Microglia may be the brain’s trash collectors, but when it comes to neurons, they are quite discerning, it turns out. At “Inflammation in Diseases of the Central Nervous System,” a Keystone symposium held January 25-30 in Taos, New Mexico, researchers reported that the cells interpret a combination of go/no-go signals to select synapses for disposal. Researchers raised the possibility that the signals go haywire in neurodegenerative diseases such as Alzheimer’s, and proposed that revving up protective signals or shutting down destructive ones could point to therapeutics.

Beth Stevens of Children’s Hospital, Boston, reported that synaptic strength may govern which synapses are picked off by microglia, and which survive. As a postdoc in Ben Barres’s lab at Stanford University in California in 2007, Stevens reported that neuronal circuitry was streamlined during development by the complement cascade—a multi-protein defense system that tags pathogens and debris for destruction. The complement protein C1q, expressed in the CNS during development, tagged the surface of synapses and triggered their pruning as well (see Stevens et al., 2007). C1q initiates the complement cascade, a proteolytic sequence of events that results in the cleavage of the complement protein C3. Products of C3 cleavage then bind to the surface of the tagged synapse and beckon microglia, which express the C3 receptor, to eat them. Since helming her own lab, Stevens has begun to uncover how this cascade results in the selection of certain synapses for destruction, while sparing others.

Dining on Synapses:

Microglia (red) ingest synaptic proteins (green). [Image courtesy of Soyon Hong.]

In 2012, Stevens reported that microglia preferentially target synapses that transmit the weakest signals to postsynaptic neurons. By injecting different fluorescent tracers into the eyes of mice, Stevens traced axonal projections from neurons in the retina to those in the visual cortex. When Stevens inhibited neuronal activity in one eye and not the other, she saw that microglia preferentially engulfed synapses from neurons in the blocked eye. It appeared that microglia were somehow singling out the weakest synapses for destruction (see Schafer et al., 2012). Last month in Taos, Stevens reported that this predilection for weaker synapses is dependent on C1q, suggesting that the complement cascade directs microglia to devour synapses.

To scrutinize the mechanisms behind pruning selection at the single synapse level, researchers in the Stevens lab persevered for five years to construct an in vitro neuronal circuit system. They based it on connections that form between retinal neurons that make up the optic nerve, and neurons in the dorsolateral geniculate nucleus (dLGN), a major relay station in the thalamus that receives inputs from the optic nerve and passes them onto other regions of the brain.
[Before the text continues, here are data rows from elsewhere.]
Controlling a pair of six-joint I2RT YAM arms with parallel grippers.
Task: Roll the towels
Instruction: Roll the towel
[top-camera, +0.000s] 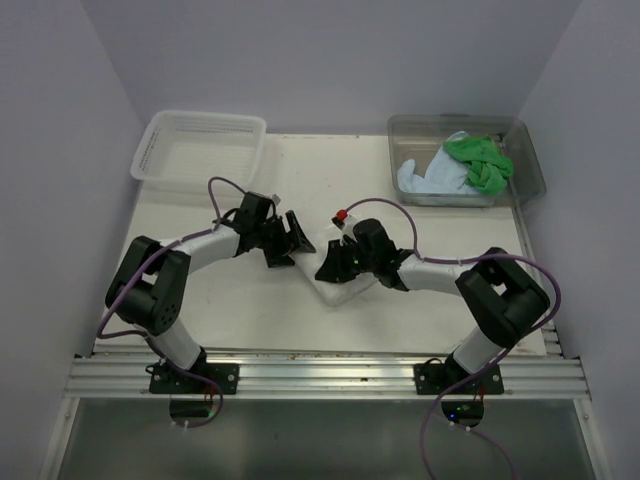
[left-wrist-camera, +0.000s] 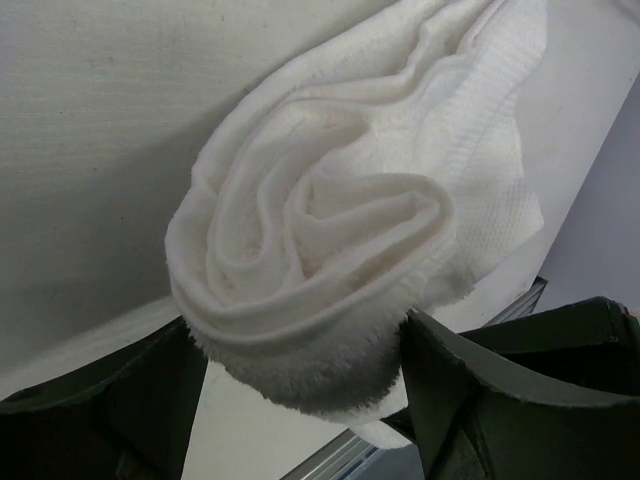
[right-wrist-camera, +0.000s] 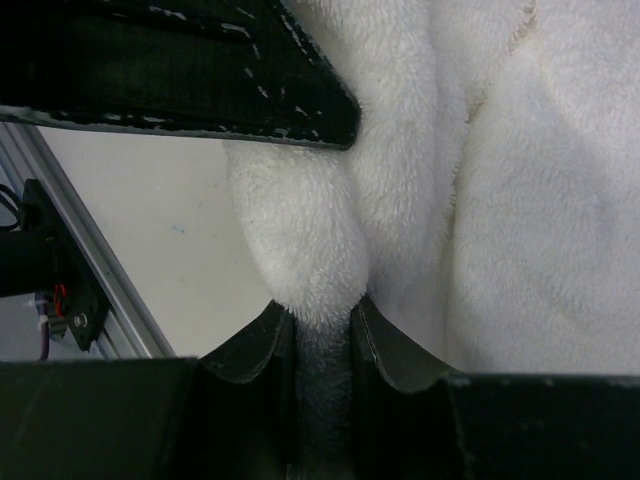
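Now the right gripper (top-camera: 328, 268) is pinching the white towel (top-camera: 345, 291); the left gripper (top-camera: 288, 242) is straddling its roll, jaws spread. Behind, a tub (top-camera: 530, 168) is holding the green towel (top-camera: 480, 160).

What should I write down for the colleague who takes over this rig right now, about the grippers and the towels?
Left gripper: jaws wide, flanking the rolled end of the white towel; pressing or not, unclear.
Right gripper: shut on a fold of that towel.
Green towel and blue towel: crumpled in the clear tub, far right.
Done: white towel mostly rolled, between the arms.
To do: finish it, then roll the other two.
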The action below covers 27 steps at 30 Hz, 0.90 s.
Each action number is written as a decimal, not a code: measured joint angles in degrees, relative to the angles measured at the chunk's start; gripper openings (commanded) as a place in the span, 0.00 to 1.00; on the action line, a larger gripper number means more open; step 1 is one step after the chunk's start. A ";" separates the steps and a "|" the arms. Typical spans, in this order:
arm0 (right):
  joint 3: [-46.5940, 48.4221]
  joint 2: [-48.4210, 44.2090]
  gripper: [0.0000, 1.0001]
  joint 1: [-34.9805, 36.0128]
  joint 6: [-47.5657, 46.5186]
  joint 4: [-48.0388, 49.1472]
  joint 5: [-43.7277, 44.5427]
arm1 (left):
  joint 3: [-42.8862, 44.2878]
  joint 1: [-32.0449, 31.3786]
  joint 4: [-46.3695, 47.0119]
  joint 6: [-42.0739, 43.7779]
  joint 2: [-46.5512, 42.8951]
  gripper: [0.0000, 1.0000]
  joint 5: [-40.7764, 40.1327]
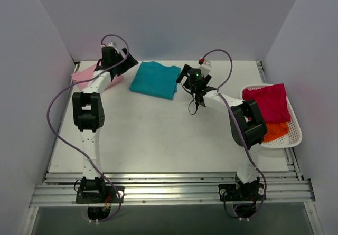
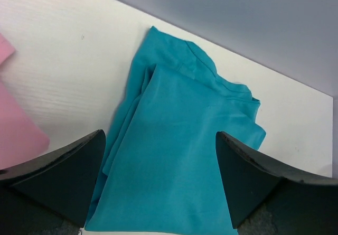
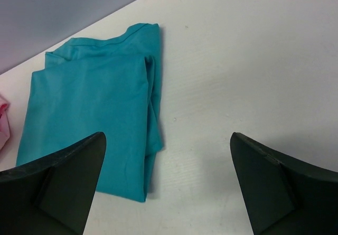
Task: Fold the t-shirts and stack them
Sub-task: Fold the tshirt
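While left gripper (image 1: 125, 60) and right gripper (image 1: 189, 77) hang spread, empty, folded teal t-shirt (image 1: 155, 80) lies between them, far centre of table (image 1: 158, 134).

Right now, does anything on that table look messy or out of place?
Only slightly: the folded teal t-shirt lies askew, its layers uneven along one edge, beside the pink t-shirt rather than stacked on it.
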 measured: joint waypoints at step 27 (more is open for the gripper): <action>-20.94 -17.31 1.00 -2.89 2.58 4.63 0.61 | 7.93 -7.23 -1.51 2.43 13.64 0.02 4.31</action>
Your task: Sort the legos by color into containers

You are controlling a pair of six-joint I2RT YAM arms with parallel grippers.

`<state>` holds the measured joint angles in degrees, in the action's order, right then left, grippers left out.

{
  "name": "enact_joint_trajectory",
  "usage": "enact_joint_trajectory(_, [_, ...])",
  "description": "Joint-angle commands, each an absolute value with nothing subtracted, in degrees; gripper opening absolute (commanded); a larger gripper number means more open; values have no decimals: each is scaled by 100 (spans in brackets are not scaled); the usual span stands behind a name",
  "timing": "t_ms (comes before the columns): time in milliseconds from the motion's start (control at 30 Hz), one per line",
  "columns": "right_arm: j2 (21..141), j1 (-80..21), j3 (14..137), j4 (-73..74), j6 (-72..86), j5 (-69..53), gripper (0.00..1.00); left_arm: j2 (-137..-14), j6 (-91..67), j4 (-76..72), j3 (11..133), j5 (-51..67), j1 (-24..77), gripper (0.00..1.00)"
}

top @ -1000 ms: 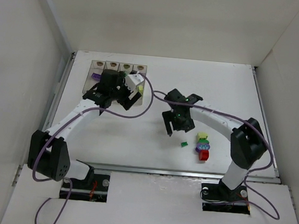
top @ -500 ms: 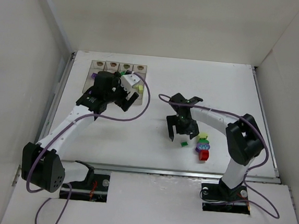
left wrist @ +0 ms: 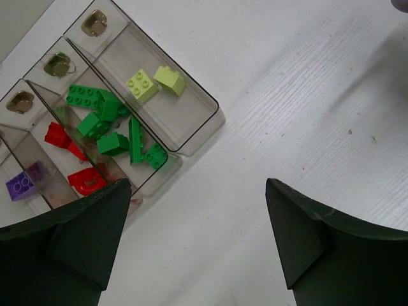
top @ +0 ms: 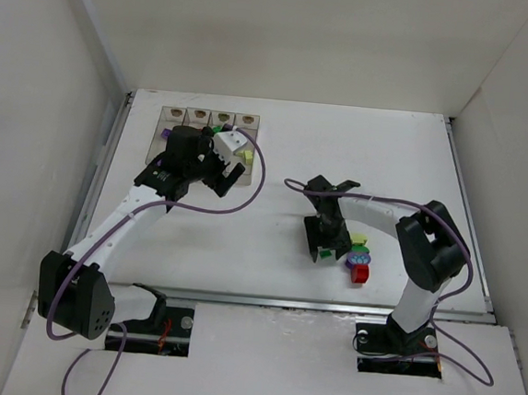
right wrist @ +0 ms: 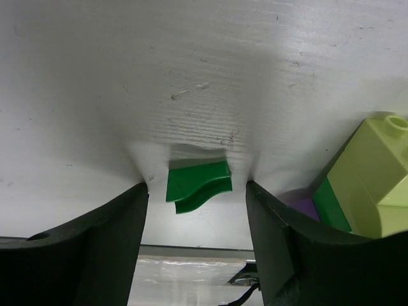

They co-cultured two pieces of retina (each labeled with a different dye), along with a piece of embryonic dLGN from a mouse embryo. In vitro, the retinal ganglion cells sprouted axons that projected into the dLGN, where they formed synapses that underwent pruning after some time in culture.

Leaving this circuit unperturbed, axons from both slices of retina innervated most of the dLGN neurons. However, when the researchers increased synaptic transmission in one retina, synapses onto dLGN neurons from this more-active retina quickly outnumbered those from the less-active retina. Stevens said microglia in the cultures likely eliminated the weaker synapses, but only future research will confirm that. Interestingly, complement dictated this competition, because when the cultures were prepared from C1q-deficient mice, activated or inhibited retinal ganglion cells equally innervated the dLGN. Stevens said her lab will continue to use this new tool to focus in on selection at the level of individual synapses.

In addition to the destructive signal delivered by C1q, Stevens said her lab was investigating a potential protective signal that discourages microglial pruning. She plans to use the lab’s retinal culture model to determine how the two signals interact, and whether the protective signal is expressed on some synapses and not others.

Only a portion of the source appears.